So, I was sitting there, behaving (as well as I generally can), when a sentence leapt out of my mouth unbidden. The occasion was a grant review panel, the subject was a chamber choir requesting funds to present a concert of music by Palestrina, and the precipitating topic was a discussion of the group’s response to the question about the public benefit of the activity. As is typical (and totally understandable given the state of the arts industry today), they had obviously struggled with their answer. They promised to reach out to all kinds of choral groups (e.g., church choirs), citing particularly African-American and ethnic European ones and to be welcoming to everyone. In addition, they said, “the music is chosen to be accessible and inspiring to all.”

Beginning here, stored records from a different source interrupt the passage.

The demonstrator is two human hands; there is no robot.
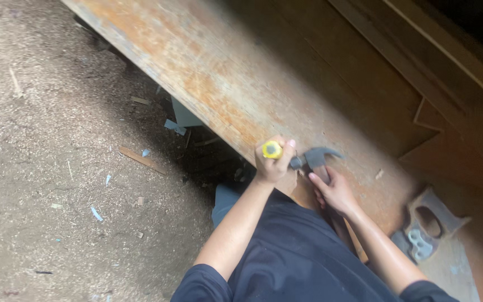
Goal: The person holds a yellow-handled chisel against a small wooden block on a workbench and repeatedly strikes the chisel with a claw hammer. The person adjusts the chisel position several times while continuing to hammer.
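Note:
My left hand is closed around a tool with a yellow butt end, held upright over the near edge of a worn, orange-stained wooden board. My right hand grips a claw hammer just below its dark metal head. The hammer head sits right beside my left fist, claw pointing right. The tip of the yellow tool is hidden under my fist. Both forearms reach up from my dark shirt at the bottom of the view.
A hand saw's grey handle lies on the board at the right. Brown wooden planks run along the far side. The floor at left is covered in sawdust, with wood scraps and blue chips.

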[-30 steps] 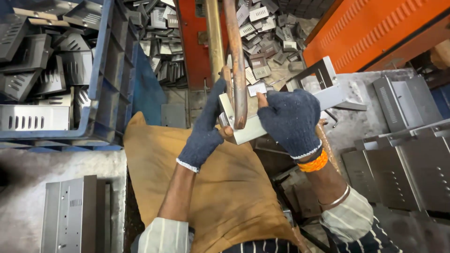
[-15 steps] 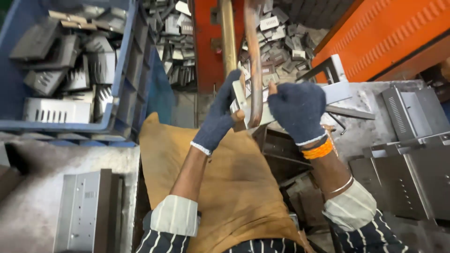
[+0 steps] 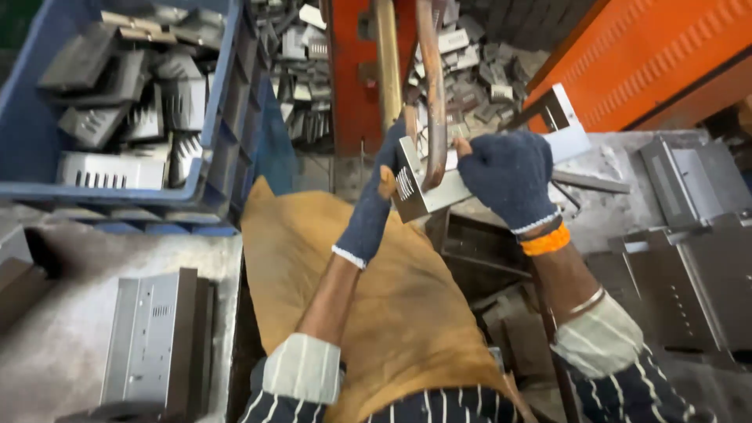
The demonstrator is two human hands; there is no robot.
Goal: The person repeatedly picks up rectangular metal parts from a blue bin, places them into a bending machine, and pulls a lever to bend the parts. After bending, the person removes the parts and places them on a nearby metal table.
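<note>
Both my hands wear dark blue knit gloves. My left hand grips the near left end of a grey bent sheet-metal part with slots in its side. My right hand holds the same part from the right. The part sits against a curved copper-coloured arm that comes down from a machine above. A tan cloth covers my lap below the hands.
A blue crate of grey slotted metal parts stands at the left. More grey parts are stacked at the lower left and on the right bench. Scrap pieces lie on the floor ahead, beside an orange machine body.
My hands and the metal part have stayed at the copper arm, turning the part slightly. My head has shifted, so the view has slid a little right and down.
</note>
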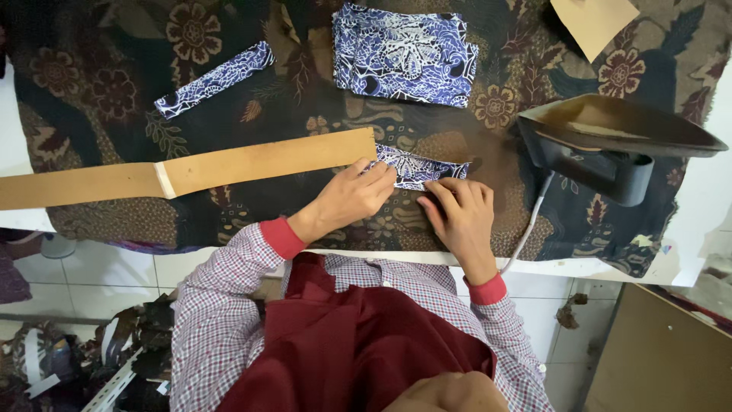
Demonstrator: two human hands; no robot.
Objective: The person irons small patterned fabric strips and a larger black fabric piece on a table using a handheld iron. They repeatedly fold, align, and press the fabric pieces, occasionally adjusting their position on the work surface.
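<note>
A small blue-and-white patterned cloth piece (418, 167) lies on the dark floral table cover (99, 91), next to the end of a long brown cardboard strip (229, 164). My left hand (352, 195) presses its fingertips on the cloth's left end, beside the strip's end. My right hand (460, 214) pinches the cloth's lower right edge against the table. Both hands rest flat, fingers bent onto the fabric.
A dark flat iron (610, 141) stands on its heel at the right, its cord (531, 221) running off the table edge. A stack of blue patterned pieces (404, 52) and one narrow blue strip (215, 78) lie farther back. A tan paper piece (595, 23) sits top right.
</note>
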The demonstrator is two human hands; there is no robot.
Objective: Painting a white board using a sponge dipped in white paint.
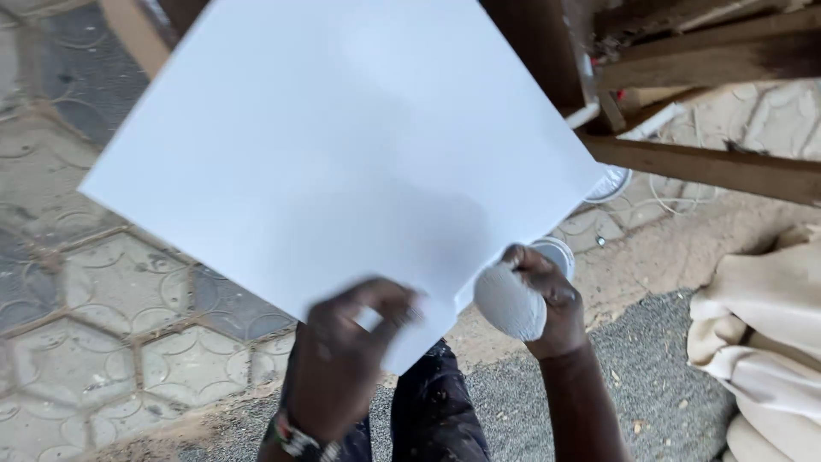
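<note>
So the big white board (342, 145) sits tilted like a diamond over the patterned paved floor (103, 282), its lower corner pinched by the left hand (342, 364) while the right hand (547, 299) is closed around a white cloth ball (510, 301) touching the board's lower right edge. Open paving lies left of it; wooden beams (710, 167) and a cream cloth pile (761, 342) crowd the right, with a small white tub (556, 252) just behind the right hand.

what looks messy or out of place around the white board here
The white board itself looks clean and unmarked. Oddities lie around it: sawdust and grit strewn over the ground, a white cable lying loose, and cream cloth heaped at right. The left hand is blurred.
</note>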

Let me be clear. I am a huge fan of the music of Palestrina, but in today’s world, including among African-American and ethnic European communities, this would be an atypical and acquired taste. It would take a good deal of work to engage the audiences they listed. The truth was, and this is neither surprising nor something about which I could really take them to task, there was no acknowledgement of that fact nor any consideration of what to do about it. Generally, we don’t consider the issue because we suspect there is nothing that can be done.
So, the sentence that leapt out, without bypassing my thought processes, was, “Anything can be made engaging if you want to do so badly enough.” (If that statement had passed through my cerebellum at all, I probably would have amended “anything” to “any great art,” but that’s hindsight.) We briefly discussed their assessment of public benefit and went on from there.

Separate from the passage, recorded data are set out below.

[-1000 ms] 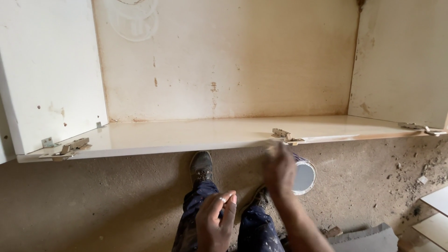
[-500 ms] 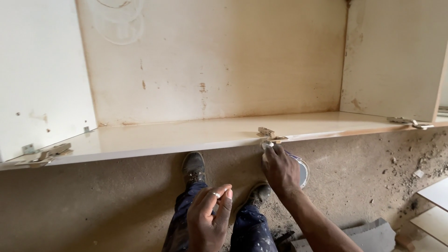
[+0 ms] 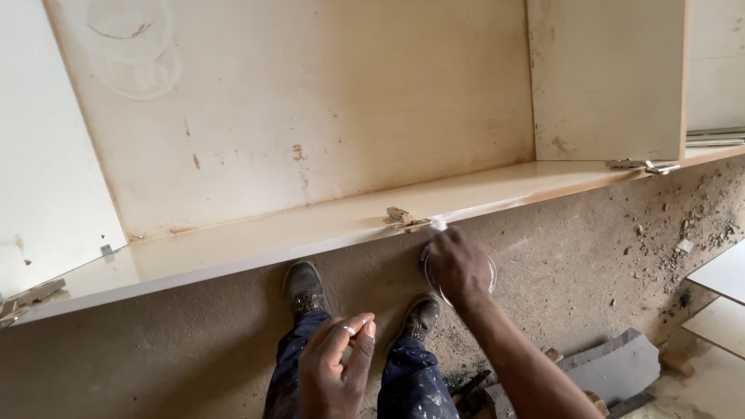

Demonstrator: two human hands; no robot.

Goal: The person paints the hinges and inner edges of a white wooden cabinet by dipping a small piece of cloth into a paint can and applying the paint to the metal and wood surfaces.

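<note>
Nearest us, our left hand hovers loosely curled over our knees, holding nothing. Farther out, our right hand pinches a small white thing, perhaps a cloth, against the panel edge just beside the middle hinge. We judge the work barely begun there; the end hinges lie untouched.

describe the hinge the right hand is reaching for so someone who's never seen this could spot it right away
Find the long pale cabinet panel lying across the dusty floor, and follow its front edge toward the middle. The middle hinge sits there, a small dull metal piece just left of the right hand. Unlike the hinges at the far left and far right, no door hangs from it.
</note>
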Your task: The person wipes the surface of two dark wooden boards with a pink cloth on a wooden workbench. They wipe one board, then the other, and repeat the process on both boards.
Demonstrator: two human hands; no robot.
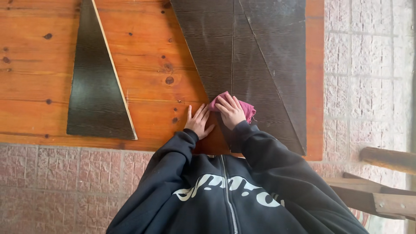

But my exclamation stuck with me, nagging at the fringes of my consciousness. When I finally let it in, I realized I needed to examine it to see if I really believed it. Or rather, if I believed it (and I do), is it even remotely true.
I have used Palestrina before as an example of a truly great artist whose work is no longer the center of an industry the way, say, Beethoven might be considered to be a center of the orchestral industry today. But could things be done to make Palestrina engaging for uninitiated audiences today?

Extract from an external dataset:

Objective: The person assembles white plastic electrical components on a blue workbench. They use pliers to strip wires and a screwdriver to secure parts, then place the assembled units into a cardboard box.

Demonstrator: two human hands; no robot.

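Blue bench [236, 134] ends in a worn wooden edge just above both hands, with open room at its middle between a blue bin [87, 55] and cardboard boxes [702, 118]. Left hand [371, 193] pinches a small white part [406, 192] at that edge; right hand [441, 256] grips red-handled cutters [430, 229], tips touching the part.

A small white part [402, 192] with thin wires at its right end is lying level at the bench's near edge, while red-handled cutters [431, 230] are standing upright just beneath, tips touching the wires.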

So, what do I have to say about this? Let’s begin with the music itself. It is the epitome of reflective music, especially in today’s context. It is not “easy listening.” It is “foreign” in text, mood, subject matter, and complexity. Yet, over the last decade or so there have been several “top 40” (or so) hits that focused on Gregorian chant. While most of those added (at some point) a strong (and stylistically inappropriate “beat”), there is precedent for music not wholly unlike Palestrina’s to be popular. Additionally, I think highlighting the music’s “points of imitation” could provide a viable window into the music itself. (If you question whether it’s possible to make structural details of music interesting to the general public, see http://www.openculture.com/2009/09/how_a_bach_canon_works.html.)
Another avenue that might be open to engagement is the meditative quality of at least some of the music–its potential for personal reflection. I know we are not a meditative society, but there are times and places when/where people are looking for opportunities to consider their place in the cosmos.
A third option is understanding Palestrina’s context. He was the musical center of the Counter-Reformation, attempting to stem the tide of messy modernism. (To my musicologist friends: cut me some slack for hyperbole and for over-simplification here.) Regardless of which side one is on in such debates today, understanding Palestrina’s socio-cultural role is kind of interesting as a basis for listening to the music.
I recognize that this may not represent an overwhelmingly compelling case for engaging via Palestrina, but they are a few “off the top of my head” ideas that might resonate. For those who know him and his music more intimately than I, there should be many others. Ultimately, the point is to see merit in the attempt to engage and then spend the time to seek out points of engagement and offer them to a public that by and large needs convincing.
In the end, I think I agree with myself, “Any great art can be made engaging if you want to do so badly enough.” And you don’t have to sell the art’s soul to do so.